> **EXERCISE**: From the line with "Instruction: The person" to the line with "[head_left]", retype each line exactly as it stands in the records below, but skip the pictures.

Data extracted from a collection
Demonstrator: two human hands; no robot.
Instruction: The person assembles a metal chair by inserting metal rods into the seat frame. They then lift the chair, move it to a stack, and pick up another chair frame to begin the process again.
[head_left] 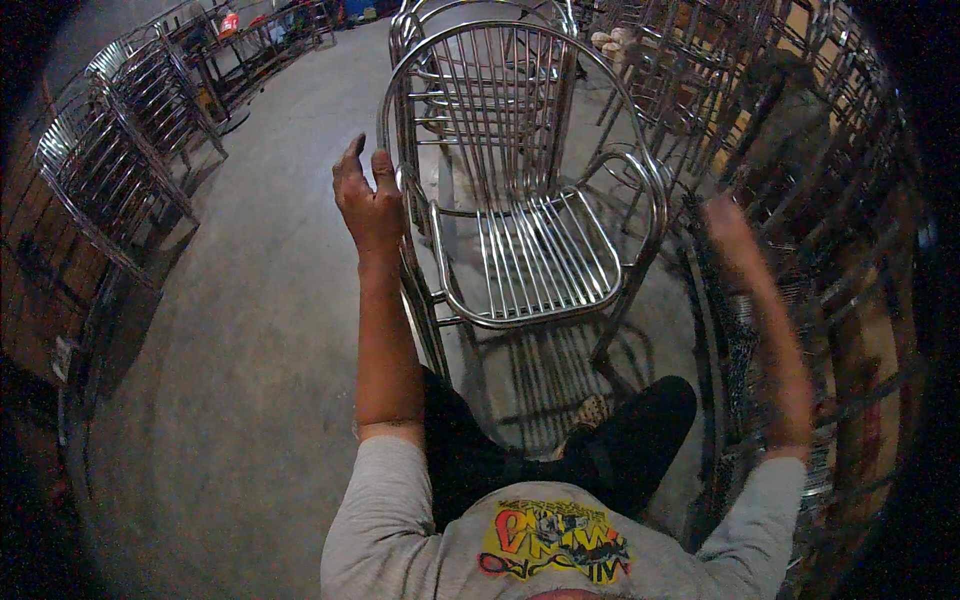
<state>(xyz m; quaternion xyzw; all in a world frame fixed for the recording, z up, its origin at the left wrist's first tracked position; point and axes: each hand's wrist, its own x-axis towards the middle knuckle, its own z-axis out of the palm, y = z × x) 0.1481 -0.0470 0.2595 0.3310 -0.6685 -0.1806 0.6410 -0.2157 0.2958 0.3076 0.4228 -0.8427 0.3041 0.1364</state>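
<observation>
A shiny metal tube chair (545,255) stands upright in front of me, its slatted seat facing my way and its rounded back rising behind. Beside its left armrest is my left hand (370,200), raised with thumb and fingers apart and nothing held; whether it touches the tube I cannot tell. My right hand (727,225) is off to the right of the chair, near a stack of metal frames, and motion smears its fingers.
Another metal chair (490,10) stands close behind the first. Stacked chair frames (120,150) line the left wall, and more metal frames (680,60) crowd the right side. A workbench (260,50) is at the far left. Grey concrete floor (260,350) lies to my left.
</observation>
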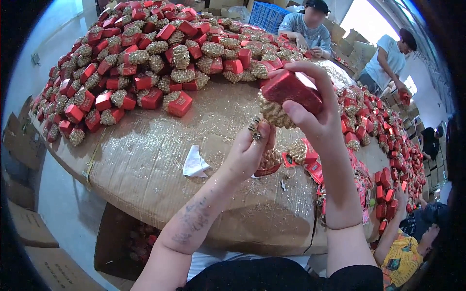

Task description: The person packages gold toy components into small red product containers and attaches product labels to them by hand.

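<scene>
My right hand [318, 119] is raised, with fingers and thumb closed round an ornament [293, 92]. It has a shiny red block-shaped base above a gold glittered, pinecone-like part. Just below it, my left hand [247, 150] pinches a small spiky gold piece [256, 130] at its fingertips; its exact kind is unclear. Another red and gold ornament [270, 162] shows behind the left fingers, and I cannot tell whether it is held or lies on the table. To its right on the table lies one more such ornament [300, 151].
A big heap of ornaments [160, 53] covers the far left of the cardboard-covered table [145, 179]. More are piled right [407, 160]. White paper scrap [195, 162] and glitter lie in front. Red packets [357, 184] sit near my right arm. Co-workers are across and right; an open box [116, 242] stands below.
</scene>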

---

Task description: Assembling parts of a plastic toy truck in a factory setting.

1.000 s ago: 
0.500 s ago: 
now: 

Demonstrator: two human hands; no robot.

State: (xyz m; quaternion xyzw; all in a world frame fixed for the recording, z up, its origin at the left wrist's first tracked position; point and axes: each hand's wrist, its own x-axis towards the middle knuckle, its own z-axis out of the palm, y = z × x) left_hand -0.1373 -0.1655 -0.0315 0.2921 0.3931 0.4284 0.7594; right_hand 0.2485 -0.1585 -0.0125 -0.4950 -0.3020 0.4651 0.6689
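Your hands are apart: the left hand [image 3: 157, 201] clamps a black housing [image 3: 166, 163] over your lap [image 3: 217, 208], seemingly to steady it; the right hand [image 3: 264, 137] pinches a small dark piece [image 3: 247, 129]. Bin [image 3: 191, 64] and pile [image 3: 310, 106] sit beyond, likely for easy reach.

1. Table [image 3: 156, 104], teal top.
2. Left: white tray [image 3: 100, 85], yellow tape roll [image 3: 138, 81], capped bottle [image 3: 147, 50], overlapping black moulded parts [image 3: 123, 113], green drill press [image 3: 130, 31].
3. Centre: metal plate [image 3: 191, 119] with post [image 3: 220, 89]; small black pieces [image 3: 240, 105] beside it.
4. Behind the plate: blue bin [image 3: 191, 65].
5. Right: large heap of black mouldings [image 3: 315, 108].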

> **EXERCISE RESPONSE**:
Instruction: The person assembles a metal chair by inserting metal rods into the seat frame. They then lift the chair, move it to a stack, and pick up another chair frame to begin the process again.
[head_left] 

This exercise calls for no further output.